Personal information
- Full name: Ivan Jozo Mršić
- Date of birth: August 1, 1949 (age 76)
- Place of birth: Teslić, FPR Yugoslavia
- Height: 1.85 m (6 ft 1 in)
- Position: Striker

Youth career
- 1963–1965: Proleter Teslić

Senior career*
- Years: Team / Apps / (Gls)
- 1965–1966: Proleter Teslić
- 1966–1967: Borac Banja Luka
- 1967–1968: Slavija Osijek
- 1968–1969: Partizan
- 1969–1970: Olimpija Ljubljana
- 1971–1972: Radnički Kragujevac
- 1972–1973: Sloga Doboj
- 1973–1975: Jedinstvo Bihać
- 1975: Spartak Subotica
- 1976: Pelister
- 1976: Serbian White Eagles
- 1976: Windsor Stars
- 1978: Fort Lauderdale Strikers
- 1980: Columbus Magic
- 1981–1982: Cleveland Force (indoor)
- 1982–1983: Toronto Croatia

= Ivan Mršić =

Yugoslav footballer

Ivan Mršić (born August 1, 1949), also known as John Mrsic and Big J, is a Yugoslav retired footballer.

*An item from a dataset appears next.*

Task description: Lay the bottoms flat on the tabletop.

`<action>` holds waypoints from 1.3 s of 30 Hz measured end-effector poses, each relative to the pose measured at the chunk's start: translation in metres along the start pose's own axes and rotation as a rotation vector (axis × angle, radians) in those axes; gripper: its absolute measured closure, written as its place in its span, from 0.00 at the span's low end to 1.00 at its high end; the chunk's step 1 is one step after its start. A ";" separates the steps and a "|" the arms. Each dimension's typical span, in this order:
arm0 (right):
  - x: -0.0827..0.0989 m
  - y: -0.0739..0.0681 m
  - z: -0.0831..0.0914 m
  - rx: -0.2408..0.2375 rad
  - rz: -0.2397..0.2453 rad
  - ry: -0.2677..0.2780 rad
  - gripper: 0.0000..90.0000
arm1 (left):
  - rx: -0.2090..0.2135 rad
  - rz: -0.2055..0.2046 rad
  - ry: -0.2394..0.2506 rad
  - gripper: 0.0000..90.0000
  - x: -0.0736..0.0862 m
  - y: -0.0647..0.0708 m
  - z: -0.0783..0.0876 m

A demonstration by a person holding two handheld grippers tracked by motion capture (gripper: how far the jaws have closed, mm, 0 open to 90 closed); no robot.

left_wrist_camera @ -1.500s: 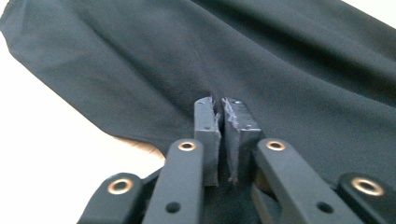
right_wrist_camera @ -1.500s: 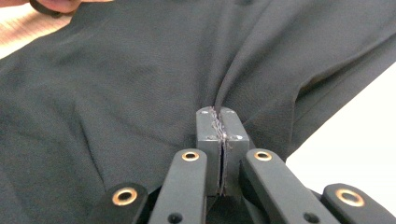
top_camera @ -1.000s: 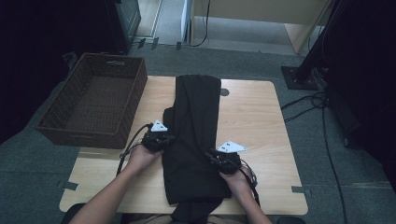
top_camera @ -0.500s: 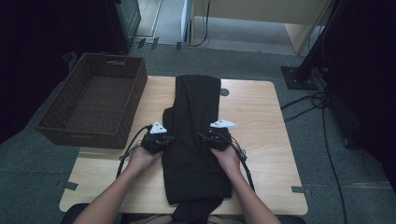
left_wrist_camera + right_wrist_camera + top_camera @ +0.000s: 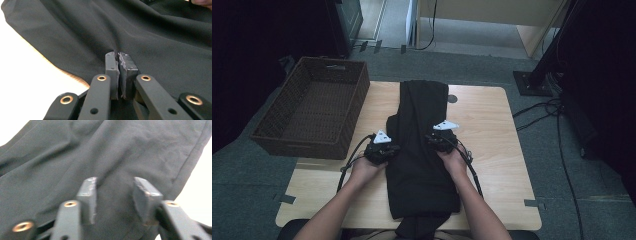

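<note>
A long black garment (image 5: 422,165) lies folded lengthwise down the middle of the wooden table (image 5: 492,130), its near end hanging over the front edge. My left gripper (image 5: 393,149) sits at the garment's left edge. In the left gripper view its jaws (image 5: 119,56) are shut on a pinch of the black fabric (image 5: 155,37), and creases run out from the pads. My right gripper (image 5: 434,137) rests on the garment's right half. Its jaws (image 5: 115,185) have just been closing but stand apart. Fabric (image 5: 125,150) lies beneath and between them, and the pads do not press on it.
A dark woven basket (image 5: 272,122) stands at the table's left, overlapping its edge. The right part of the tabletop is bare wood, with a round hole (image 5: 452,98) near the far edge. Cables (image 5: 557,115) and a black stand base (image 5: 532,82) lie on the floor to the right.
My right hand has moved from the garment's right edge, farther from the person and slightly left, onto the cloth. The left hand has stayed put at the left edge.
</note>
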State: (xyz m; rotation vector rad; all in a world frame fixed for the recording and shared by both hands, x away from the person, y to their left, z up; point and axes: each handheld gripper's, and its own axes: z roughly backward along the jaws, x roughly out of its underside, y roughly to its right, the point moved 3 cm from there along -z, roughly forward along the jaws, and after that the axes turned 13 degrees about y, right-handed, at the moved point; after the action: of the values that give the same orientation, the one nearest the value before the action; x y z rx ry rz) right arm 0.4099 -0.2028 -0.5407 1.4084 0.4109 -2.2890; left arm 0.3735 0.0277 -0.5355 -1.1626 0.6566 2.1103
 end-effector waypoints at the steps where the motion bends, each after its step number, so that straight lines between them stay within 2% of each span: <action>1: 0.000 -0.001 0.001 0.000 0.000 0.001 0.84 | 0.007 0.023 0.001 0.96 0.000 -0.001 0.000; 2: 0.001 -0.001 0.003 0.000 0.006 0.002 0.95 | 0.013 0.039 -0.002 0.96 0.000 -0.002 0.001; 3: 0.002 -0.001 0.004 -0.007 0.006 -0.001 0.99 | 0.021 0.047 -0.004 0.96 0.001 -0.004 0.002; 6: 0.004 -0.001 0.009 -0.027 -0.016 -0.001 1.00 | 0.024 0.029 -0.021 0.97 0.001 -0.002 0.006; 8: 0.006 -0.001 0.016 -0.042 -0.076 -0.021 1.00 | 0.032 0.002 -0.044 0.98 0.002 0.002 0.012; 9: 0.007 -0.001 0.022 -0.058 -0.109 -0.043 1.00 | 0.039 0.004 -0.055 0.98 0.003 0.003 0.014; 11: 0.011 -0.004 0.031 -0.078 -0.124 -0.061 1.00 | 0.058 0.014 -0.068 0.98 0.006 0.006 0.023; 13: 0.016 -0.008 0.042 -0.106 -0.127 -0.073 1.00 | 0.058 0.023 -0.043 0.92 0.006 0.006 0.031; 16: 0.022 -0.016 0.056 -0.130 -0.090 -0.088 1.00 | 0.030 0.005 0.022 0.80 -0.004 0.002 0.032; 19: 0.026 -0.023 0.069 -0.146 -0.028 -0.115 1.00 | -0.012 -0.009 0.048 0.69 -0.019 -0.007 0.023; 21: 0.028 -0.026 0.074 -0.153 -0.006 -0.122 1.00 | -0.041 -0.033 0.053 0.67 -0.028 -0.015 0.012; 25: 0.033 -0.029 0.084 -0.197 -0.029 -0.141 1.00 | -0.095 -0.026 0.052 0.64 -0.039 -0.032 -0.009; 26: 0.035 -0.030 0.087 -0.216 -0.037 -0.141 1.00 | -0.097 -0.024 0.048 0.63 -0.039 -0.034 -0.013; 28: 0.038 -0.033 0.093 -0.221 -0.044 -0.137 1.00 | -0.110 -0.021 0.032 0.62 -0.039 -0.038 -0.024; 29: 0.039 -0.033 0.094 -0.226 -0.036 -0.132 0.99 | -0.114 -0.035 0.023 0.61 -0.037 -0.039 -0.029; 33: 0.039 -0.028 0.094 -0.208 -0.050 -0.109 0.86 | -0.130 -0.051 0.009 0.61 -0.032 -0.039 -0.041; 34: 0.038 -0.027 0.094 -0.206 -0.066 -0.103 0.84 | -0.130 -0.053 0.006 0.62 -0.031 -0.039 -0.042; 37: 0.032 -0.019 0.094 -0.178 -0.077 -0.048 0.76 | -0.132 -0.098 0.005 0.71 -0.028 -0.039 -0.041; 39: 0.027 -0.012 0.092 -0.147 -0.079 0.004 0.74 | -0.119 -0.084 0.016 0.77 -0.027 -0.040 -0.041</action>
State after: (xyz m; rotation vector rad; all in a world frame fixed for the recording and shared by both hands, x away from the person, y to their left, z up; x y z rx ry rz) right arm 0.3220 -0.2394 -0.5237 1.3466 0.6325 -2.2668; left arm 0.4362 0.0190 -0.5369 -1.2504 0.4860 2.0954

Born in Teslić, SR Bosnia and Herzegovina, Yugoslavia, he began his career in 1963, with local club FK Proleter Teslić. He was picked up by bigger club FK Borac Banja Luka the next season. He turned down an offer from Croatian Giants HNK Hajduk Split and went on to play with many Yugoslav clubs including three first division clubs NK Olimpija Ljubljana, FK Radnički Kragujevac, and Yugoslav powerhouse FK Partizan although only playing two matches, both friendly. He finished his European career playing with FK Spartak Subotica and FK Pelister in the Yugoslav Second League before coming and playing professional in the United States for Fort Lauderdale Strikers in 1978. After a season he went on to play for ASL's Columbus Magic He also played in the National Soccer League in the summer of 1976 with the Serbian White Eagles and Windsor Stars. In 1981, Mršić signed with the Cleveland Force of the Major Indoor Soccer League. He then moved to Canada where he finished his career with Toronto Croatia.

His son, Simon Mrsic, born 1991, is also a footballer, and has played with San Jose Earthquakes reserve team and of NK Osijek, FK Rudar Prijedor and OFK Bačka.